# EXERCISE PROMPT
From the line that contains "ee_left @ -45" through the line that contains "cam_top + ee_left", output every line of the listing below exactly and leave out all the rest.

# SOURCE MATERIAL
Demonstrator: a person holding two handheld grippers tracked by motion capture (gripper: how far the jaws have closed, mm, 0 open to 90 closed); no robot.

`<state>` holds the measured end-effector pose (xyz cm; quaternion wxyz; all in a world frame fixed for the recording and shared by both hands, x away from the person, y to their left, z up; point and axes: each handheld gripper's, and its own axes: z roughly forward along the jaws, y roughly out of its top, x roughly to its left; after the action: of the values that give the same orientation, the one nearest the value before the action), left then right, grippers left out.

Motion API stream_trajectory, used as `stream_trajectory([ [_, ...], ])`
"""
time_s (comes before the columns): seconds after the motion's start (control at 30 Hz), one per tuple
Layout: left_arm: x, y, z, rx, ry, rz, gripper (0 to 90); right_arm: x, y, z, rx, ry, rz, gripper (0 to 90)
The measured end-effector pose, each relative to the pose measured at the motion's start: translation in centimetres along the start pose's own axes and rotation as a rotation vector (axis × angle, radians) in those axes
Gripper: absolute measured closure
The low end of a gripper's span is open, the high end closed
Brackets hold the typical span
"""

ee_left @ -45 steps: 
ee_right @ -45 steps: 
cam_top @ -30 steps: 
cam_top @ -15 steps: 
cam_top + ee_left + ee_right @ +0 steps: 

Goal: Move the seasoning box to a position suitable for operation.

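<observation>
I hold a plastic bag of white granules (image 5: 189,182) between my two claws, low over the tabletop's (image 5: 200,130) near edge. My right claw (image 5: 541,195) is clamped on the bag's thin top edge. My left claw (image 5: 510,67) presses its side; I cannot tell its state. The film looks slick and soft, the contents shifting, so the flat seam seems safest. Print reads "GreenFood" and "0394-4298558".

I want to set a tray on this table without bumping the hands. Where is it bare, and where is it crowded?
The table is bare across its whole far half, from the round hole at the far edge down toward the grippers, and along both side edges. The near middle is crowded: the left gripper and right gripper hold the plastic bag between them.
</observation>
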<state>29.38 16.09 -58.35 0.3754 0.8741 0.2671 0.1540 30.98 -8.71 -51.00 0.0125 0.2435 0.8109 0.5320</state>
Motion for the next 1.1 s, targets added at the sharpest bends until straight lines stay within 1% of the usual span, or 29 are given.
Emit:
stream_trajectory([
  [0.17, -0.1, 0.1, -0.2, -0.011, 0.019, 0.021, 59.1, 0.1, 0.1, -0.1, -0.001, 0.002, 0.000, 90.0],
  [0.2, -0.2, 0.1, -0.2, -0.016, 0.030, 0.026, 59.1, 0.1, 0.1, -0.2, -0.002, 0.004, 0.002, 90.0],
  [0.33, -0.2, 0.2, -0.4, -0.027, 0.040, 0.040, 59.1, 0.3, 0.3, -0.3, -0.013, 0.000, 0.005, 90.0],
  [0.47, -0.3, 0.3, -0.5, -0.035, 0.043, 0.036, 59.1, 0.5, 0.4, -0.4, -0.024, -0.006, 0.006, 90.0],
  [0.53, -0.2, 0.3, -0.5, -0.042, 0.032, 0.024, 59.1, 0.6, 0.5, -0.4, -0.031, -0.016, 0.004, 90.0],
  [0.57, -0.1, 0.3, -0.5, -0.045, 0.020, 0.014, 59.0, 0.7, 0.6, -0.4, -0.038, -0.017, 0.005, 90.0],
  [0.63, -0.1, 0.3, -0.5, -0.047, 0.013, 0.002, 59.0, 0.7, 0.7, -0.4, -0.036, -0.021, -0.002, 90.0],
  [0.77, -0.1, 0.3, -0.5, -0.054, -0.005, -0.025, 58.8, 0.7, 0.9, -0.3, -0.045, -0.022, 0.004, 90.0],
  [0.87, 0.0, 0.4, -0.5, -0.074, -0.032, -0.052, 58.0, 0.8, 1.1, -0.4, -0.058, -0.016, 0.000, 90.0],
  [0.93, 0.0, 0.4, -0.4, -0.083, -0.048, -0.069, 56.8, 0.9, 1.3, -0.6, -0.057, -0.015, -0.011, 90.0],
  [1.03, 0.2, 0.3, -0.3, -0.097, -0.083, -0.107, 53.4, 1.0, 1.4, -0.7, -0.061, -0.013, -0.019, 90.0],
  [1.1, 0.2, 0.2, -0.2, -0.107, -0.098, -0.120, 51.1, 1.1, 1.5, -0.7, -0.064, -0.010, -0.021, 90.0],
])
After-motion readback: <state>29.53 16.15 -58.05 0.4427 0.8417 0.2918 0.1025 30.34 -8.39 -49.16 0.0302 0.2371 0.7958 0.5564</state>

# OUTPUT OF THE EXERCISE
ee_left @ -45 steps: 
ee_right @ -45 steps: 
cam_top @ -30 steps: 
cam_top @ -15 steps: 
cam_top + ee_left + ee_right @ +0 steps: 

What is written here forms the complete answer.